To avoid double counting, we selected non-overlapping single astrocytes by filtering cells based on size, DAPI (single-nuclei) and Glast intensity (Extended Methods, Supplementary Figure 10 and 11). In addition, we filtered astrocytes and their processes that overlap with neuronal soma and non-astrocyte nuclei in z-projection images (Fig 2C, Extended Methods). These measures ensured our smFISH approach counted single cell astrocyte-specific gene expression in situ in the context of a large tissue area screen.

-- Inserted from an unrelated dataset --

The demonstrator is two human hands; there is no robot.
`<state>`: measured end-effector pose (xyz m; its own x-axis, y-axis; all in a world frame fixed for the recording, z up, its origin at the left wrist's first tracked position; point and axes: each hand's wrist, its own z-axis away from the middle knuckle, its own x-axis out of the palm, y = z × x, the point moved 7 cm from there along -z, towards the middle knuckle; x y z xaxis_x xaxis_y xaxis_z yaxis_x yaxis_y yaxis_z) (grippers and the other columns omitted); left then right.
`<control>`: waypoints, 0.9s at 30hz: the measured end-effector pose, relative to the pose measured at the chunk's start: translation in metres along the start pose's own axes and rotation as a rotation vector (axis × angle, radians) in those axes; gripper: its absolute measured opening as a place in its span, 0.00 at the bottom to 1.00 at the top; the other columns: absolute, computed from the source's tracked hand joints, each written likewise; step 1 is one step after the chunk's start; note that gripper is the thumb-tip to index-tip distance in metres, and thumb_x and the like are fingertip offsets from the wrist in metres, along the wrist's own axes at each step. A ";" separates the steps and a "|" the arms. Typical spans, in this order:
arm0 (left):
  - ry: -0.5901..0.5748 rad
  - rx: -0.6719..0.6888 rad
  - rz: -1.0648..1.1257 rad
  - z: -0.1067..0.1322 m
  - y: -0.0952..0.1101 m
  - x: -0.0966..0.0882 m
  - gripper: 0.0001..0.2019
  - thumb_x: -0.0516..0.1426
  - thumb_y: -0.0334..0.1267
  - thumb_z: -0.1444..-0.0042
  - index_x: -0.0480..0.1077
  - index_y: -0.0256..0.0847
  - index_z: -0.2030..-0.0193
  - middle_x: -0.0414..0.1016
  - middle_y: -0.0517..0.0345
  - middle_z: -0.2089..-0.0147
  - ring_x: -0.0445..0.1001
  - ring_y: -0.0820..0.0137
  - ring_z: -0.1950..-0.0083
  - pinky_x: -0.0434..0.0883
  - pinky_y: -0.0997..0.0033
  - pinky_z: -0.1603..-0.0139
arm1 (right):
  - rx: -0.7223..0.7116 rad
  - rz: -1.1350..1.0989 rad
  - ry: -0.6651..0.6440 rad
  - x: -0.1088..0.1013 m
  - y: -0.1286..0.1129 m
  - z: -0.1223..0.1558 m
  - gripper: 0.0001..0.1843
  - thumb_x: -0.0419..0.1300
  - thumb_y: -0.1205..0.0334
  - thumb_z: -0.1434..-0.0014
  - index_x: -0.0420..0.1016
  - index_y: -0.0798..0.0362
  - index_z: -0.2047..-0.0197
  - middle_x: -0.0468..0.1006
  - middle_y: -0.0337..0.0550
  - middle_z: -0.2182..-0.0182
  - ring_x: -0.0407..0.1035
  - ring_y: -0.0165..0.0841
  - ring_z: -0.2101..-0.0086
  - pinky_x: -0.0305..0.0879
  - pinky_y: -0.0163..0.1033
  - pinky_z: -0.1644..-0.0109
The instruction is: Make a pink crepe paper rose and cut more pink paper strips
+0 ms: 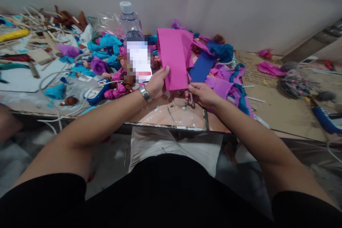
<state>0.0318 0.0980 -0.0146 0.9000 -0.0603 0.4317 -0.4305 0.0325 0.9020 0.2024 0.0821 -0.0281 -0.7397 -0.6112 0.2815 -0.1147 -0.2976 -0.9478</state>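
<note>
My left hand [158, 82] pinches the lower left edge of a pink paper sheet [173, 57] and holds it upright over the low table [160, 112]. A metal watch sits on that wrist. My right hand [201, 94] is closed around the handles of a pair of scissors [189, 91], whose blades point up into the sheet's bottom edge. A blue paper strip [200, 67] lies just behind the sheet.
Purple, pink and teal crepe paper scraps and paper flowers [98, 66] crowd the tabletop. A plastic water bottle [130, 21] stands at the back. Wooden sticks and tools [34, 35] lie far left. A white cable [58, 78] loops at left. Cardboard [280, 107] covers the right.
</note>
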 end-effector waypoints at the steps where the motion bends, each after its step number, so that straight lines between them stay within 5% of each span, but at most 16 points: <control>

To validate candidate layer-associated astrocyte genes in situ, we first analyzed the P14 somatosensory barrel cortex. We selected the top 46 genes from RNA-seq that showed the highest differential enrichment between cortical layers and/or astrocyte specificity (Fig 2H, Sup Table 2). Of these, we confirmed layer enriched expression patterns or rejected genes that showed subtle variations based on quantitative findings in situ. For example, 48% (22/46) showed an expression pattern biased –but not restricted-- to upper layers (e.g., Tnfrsf19, Mfge8), and 15% (7/46) showed enrichment in all gray matter astrocytes across L2-6 (e.g., Igfbp2, Kirrel2). Another third (13%, 6/46) showed expression in astrocytes + neurons and were excluded (e.g., Ddit4l, B3galt2, Supplementary Figure 12). In contrast, eight genes clearly distinguished upper versus deep layer astrocytes in the somatosensory cortex (Fig 2H). As shown (Fig 3A-C, Supplementary Figure 13), expression of the BMP antagonist Chordin-like 1 (Chrdl1) (18) was expressed in L2-4 astrocytes while Interleukin-33 (Il-33) (19) was enriched in L5-6. In distinction, Sciellin (Scel), a component of epithelial cornified envelopes (20), was expressed in mid-cortical (~L4) layers and transcriptional repressors Id1 and Id3 occupied deep (L5-6) and marginal (L1) layers (21). These findings show that subsets of cortical gray matter astrocytes show laminar spatial gene expression heterogeneity.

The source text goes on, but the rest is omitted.